My mom really does love talking about cash.

About a year ago my mother (herself an ex-Swede like myself) went back to Stockholm for a visit. Passing a bakery, she decided to pick up some bread. As she handed over exact change to pay for her loaf, she was advised to provide her credit card instead. My mom, unlike my own cowardly reaction at the vegan pizza place, left in a fury — without her bread.

Business owners in Sweden are increasingly switching to cashless payment methods, and yet Riksbanken (The Central Bank of Sweden) has for some reason since 2015 been in the process of updating all printed banknotes and minted coins (except the 10 kroner coin). Not that this is something Swedes seem to have noticed; a distant relative remarked this Christmas upon receiving a 100 kroner bill (from my mother, of course), that it was his first time seeing the new note — even though they have been in use since October of 2016.

Rather than harboring sentimentality toward the materiality of money, I care about the growing cashlessness of my home country because I want to retain all that can be retained of privacy in our digital age. As Foucault has noted, the emergence of the police was tightly tied to the development of the modern merchant society. And the main function of the police, Foucault wrote, was “l’organisation des rapports entre une population et une production de marchandises.” [1] Monetary society is thus, for Foucault, always-already steeped in surveillance. The values passed down to us by the Enlightenment have convinced us, as Luce Irigaray recalls, that darkness is threatening; light is safe. This schema is, however, fraudulent — since only the one controlling where the beam of light lands can feel comfortable with what is illuminated. Light, clarity, and transparency are siblings of Foucault’s panopticon, where visibility at best induces a false sense of security. Credit cards are not safer. They are, however, much easier to manipulate. And while cash does not necessarily contribute to equality, at least it makes it possible for us to fund our own revolution.

When it comes to trading privacy for convenience, we Swedes are forgiving to the point where we seem to be suffering from a collective form of Stockholm Syndrome: the increased surveillance around us is making us long for even more control. It is not hard to imagine a future without cash, and it’s increasingly easy to picture a Sweden without cards as we know them. The Swedish government-owned train company SJ comes to mind here, as it’s this company that has developed the world’s first human-chip-implant on which transportation tickets can be stored. Into the swath of skin between the thumb and the index finger, a rice-corn sized chip can now be inserted — all so that we can access our tickets with less friction. Already between 1,500 and 2,000 Swedes have had this procedure done; they are the proud bearers of sophisticated solution. So it is that the gaze or Argus is, in Sweden, not evaded but invited.

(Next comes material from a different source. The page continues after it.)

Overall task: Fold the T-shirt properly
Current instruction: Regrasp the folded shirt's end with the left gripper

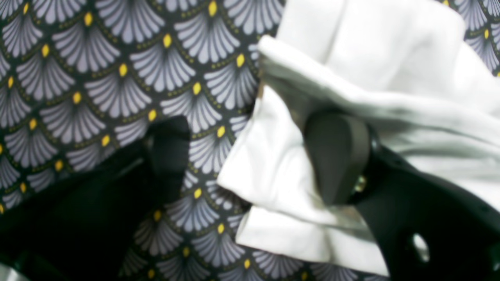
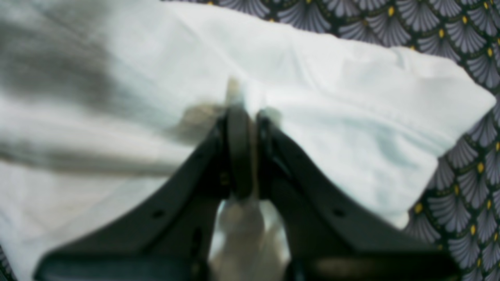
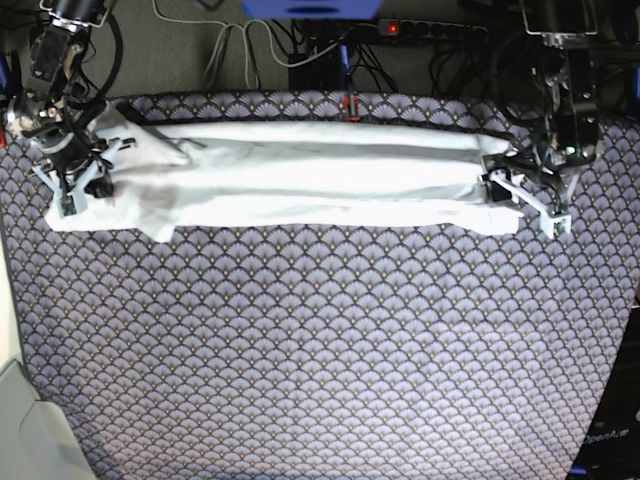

The numbers show that my own ad hoc observations regarding this overwhelmingly uniform attitude towards cash and cashlessness in Sweden is not an anomaly. Perhaps I should be less surprised than I am. After all, we Swedes find it easy to trust institutions with our personal information, so why should this be any different when it comes to bank transactions, which are so well guarded, recorded, controlled?

Had my mom not instilled in me her unrelenting distain for banks I would probably join the happy, homogenous chorus that keeps convincing itself that being more-monitored somehow offers more autonomy. Suspicion towards institutions has never been our strong suit, but the ceaseless faith in banks that contemporary Swedes are nurturing still takes me by surprise.

How is it that the capitalist fairytale of cash as villain representing illegal trades, and cards as rulers representing respectability has become the norm? A norm no one deems worthy of questioning? No one, that is, besides mom.


[1] Michel Foucault, “Securite, territoire, population,” p.346.